Something's on Your Mind is the third and final studio album by the American urban/post-disco group D Train, released in 1984 by Prelude Records in the US and United Kingdom. The album was remastered by Canadian label Unidisc Music in 1992 including five bonus tracks.

The album was produced by its musical group member Hubert Eaves III. Recording Sessions began in late 1983 and finished in mid 1984.

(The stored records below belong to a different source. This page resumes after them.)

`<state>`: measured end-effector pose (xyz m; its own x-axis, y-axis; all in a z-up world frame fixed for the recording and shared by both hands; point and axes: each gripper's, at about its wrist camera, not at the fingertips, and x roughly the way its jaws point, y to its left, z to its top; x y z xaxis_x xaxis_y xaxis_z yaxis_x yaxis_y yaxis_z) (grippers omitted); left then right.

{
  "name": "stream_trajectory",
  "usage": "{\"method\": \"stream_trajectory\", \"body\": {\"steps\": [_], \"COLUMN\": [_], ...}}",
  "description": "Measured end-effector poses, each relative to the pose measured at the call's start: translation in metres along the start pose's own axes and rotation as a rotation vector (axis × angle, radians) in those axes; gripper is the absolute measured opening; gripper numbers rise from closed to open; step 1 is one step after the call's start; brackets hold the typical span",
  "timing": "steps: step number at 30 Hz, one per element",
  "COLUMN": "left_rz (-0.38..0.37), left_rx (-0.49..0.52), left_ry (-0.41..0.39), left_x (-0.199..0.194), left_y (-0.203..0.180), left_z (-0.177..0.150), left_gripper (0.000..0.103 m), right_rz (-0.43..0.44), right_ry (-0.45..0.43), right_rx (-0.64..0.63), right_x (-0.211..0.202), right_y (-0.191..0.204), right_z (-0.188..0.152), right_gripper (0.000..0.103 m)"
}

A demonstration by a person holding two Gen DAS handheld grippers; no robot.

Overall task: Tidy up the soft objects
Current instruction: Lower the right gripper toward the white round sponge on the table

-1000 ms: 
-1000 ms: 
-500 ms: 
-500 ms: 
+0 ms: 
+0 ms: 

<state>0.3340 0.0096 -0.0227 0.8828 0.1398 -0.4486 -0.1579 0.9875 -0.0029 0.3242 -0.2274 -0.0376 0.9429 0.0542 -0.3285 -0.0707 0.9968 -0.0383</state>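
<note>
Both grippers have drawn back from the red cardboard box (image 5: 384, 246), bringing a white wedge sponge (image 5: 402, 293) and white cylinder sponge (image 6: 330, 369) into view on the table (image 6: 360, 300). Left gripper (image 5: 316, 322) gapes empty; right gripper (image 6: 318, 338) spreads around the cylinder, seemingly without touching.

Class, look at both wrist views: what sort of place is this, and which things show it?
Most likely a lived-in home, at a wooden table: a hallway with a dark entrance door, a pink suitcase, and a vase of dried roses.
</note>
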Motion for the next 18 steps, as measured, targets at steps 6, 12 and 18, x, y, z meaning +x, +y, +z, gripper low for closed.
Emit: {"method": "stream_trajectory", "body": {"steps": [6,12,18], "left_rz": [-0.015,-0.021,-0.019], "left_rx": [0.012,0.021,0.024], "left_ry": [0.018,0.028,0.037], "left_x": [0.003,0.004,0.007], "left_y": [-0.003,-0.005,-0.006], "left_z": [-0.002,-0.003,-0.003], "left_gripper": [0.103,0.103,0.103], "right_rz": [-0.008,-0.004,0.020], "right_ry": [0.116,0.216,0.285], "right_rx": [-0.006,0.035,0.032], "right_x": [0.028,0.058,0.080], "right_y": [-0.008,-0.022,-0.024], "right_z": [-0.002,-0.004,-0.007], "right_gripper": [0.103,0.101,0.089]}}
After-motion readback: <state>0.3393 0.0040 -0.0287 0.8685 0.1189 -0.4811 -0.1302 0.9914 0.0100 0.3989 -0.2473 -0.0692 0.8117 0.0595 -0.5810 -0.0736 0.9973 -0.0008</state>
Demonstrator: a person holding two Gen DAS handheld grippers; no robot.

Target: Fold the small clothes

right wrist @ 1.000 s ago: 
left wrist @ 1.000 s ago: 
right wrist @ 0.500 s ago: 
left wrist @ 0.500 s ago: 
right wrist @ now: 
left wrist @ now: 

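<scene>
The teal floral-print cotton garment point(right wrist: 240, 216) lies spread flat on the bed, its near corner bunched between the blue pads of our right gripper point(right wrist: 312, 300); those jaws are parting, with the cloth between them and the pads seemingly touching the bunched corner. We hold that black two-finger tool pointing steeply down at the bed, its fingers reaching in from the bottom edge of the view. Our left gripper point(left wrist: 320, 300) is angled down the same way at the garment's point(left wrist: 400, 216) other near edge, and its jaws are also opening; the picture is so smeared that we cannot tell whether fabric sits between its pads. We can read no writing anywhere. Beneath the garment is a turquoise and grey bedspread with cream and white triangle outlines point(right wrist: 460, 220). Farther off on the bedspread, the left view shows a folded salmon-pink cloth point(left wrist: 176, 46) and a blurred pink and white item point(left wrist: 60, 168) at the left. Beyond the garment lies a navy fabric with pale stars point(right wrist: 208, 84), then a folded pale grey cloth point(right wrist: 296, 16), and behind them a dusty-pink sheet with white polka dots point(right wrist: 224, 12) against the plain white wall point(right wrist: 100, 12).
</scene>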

The album's title track was D Train's only entry on the Billboard Hot 100, peaking at #79. It would be covered by jazz trumpeter Miles Davis for his 1985 album, You're Under Arrest.

Professional ratings
Review scores
| Source | Rating |
| AllMusic |  |

==Track listing==

| # | Title | Writer(s) | Length |
|---|---|---|---|
| 1. | "Something's on Your Mind" | Hubert Eaves III/James "D-Train" Williams | 6:37 |
| 2. | "I Treasure Your Pleasure" | Hubert Eaves III/James "D-Train" Williams | 6:41 |
| 3. | "You're the Reason" | Hubert Eaves III/James "D-Train" Williams | 5:25 |
| 4. | "Hustle and Bustle of the City" | Hubert Eaves III/James "D-Train" Williams | 5:47 |
| 5. | "Thank You" | Hubert Eaves III/James "D-Train" Williams | 6:09 |
| 6. | "I'll Do Anything" | Hubert Eaves III/James "D-Train" Williams | 5:19 |
| 7. | "So Far Away" | Carole King | 2:15 |
| 8.* | "Thank You" [remix] | Hubert Eaves III/James "D-Train" Williams | 6:55 |
| 9.* | "Something's on Your Mind" [dub version] | Hubert Eaves III/James "D-Train" Williams | 6:08 |
| 10.* | "Thank You" [dub remix] | Hubert Eaves III/James "D-Train" Williams | 7:20 |
| 11.* | "Something's on Your Mind" [radio edit] | Hubert Eaves III/James "D-Train" Williams | 4:53 |
| 12.* | "Thank You" [radio edit] | Hubert Eaves III/James "D-Train" Williams | 4:07 |

(*) Bonus tracks on the remastered version.